A contrario , le fait que la loi ne prévoie pas actuellement cette possibilité prive de fait les micro-entrepreneurs présents sur les plateformes en ligne de choisir à la fois le prélèvement automatique et le prélèvement libératoire. La proposition du groupe de travail répond donc à un objectif de simplification .

Proposition n° 9

Pour les utilisateurs ayant le statut de micro-entrepreneur, et avec leur accord, permettre aux plateformes de collecter non seulement cotisations et contributions sociales, mais aussi le prélèvement libératoire à l'impôt sur le revenu.

Enfin, si les revenus tirés de l'économie collaborative devaient faire l'objet d'un prélèvement forfaitaire libératoire, une collecte à la source par les plateformes deviendrait envisageable.

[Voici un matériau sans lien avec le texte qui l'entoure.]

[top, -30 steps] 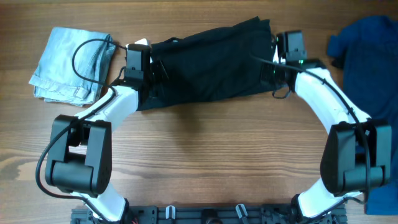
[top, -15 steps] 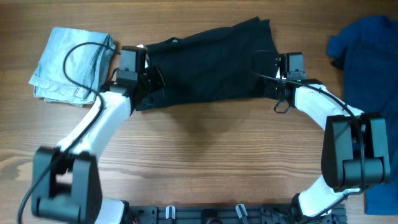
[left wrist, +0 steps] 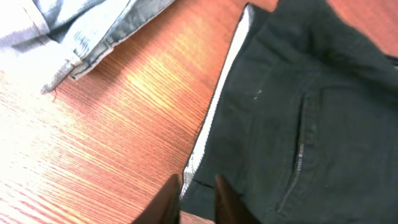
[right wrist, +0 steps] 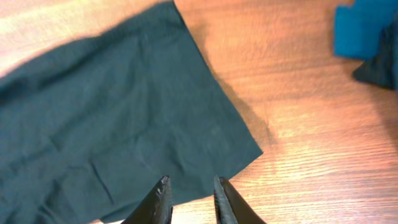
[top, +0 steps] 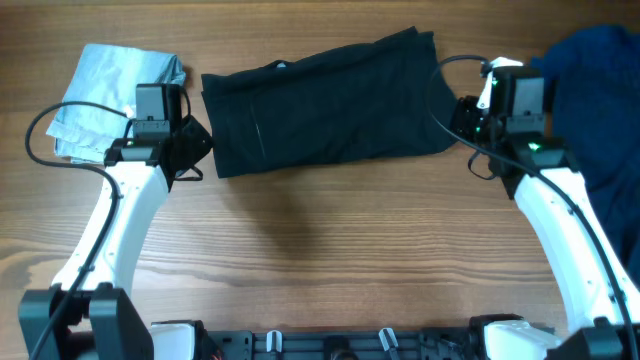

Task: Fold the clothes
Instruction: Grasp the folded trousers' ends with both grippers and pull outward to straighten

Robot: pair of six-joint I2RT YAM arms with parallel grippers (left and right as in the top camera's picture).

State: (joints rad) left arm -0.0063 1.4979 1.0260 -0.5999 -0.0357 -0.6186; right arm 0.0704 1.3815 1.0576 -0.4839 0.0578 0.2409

Ceci dit, pour les raisons exposées supra , tenant au principe constitutionnel d'égalité devant l'impôt, le groupe de travail a écarté cette solution.


* 76 Article 60 de la loi n° 2016-1917 du 29 décembre 2016 de finances pour 2017.

* 77 Plus précisément, le montant de l'acompte de l'année N sera calculé en septembre de l'année N-1, en fonction des revenus de l'année N-2 déclarés au printemps de l'année N-1.

* 78 En cas de changement de situation conduisant à une variation prévisible de l'impôt significative, le contribuable pourra, s'il le souhaite, demander sur impots.gouv.fr une modulation en cours d'année du montant de l'acompte.

* 79 Il convient de noter que ce problème se poserait même si la proposition du groupe de travail n'était pas adoptée, car il existe déjà un abattement forfaitaire de 305 euros dans le cadre du régime micro-fiscal. Les revenus issus de plateformes collaboratives étant souvent modestes, il ne serait pas prudent de présumer que ce seuil est systématiquement franchi.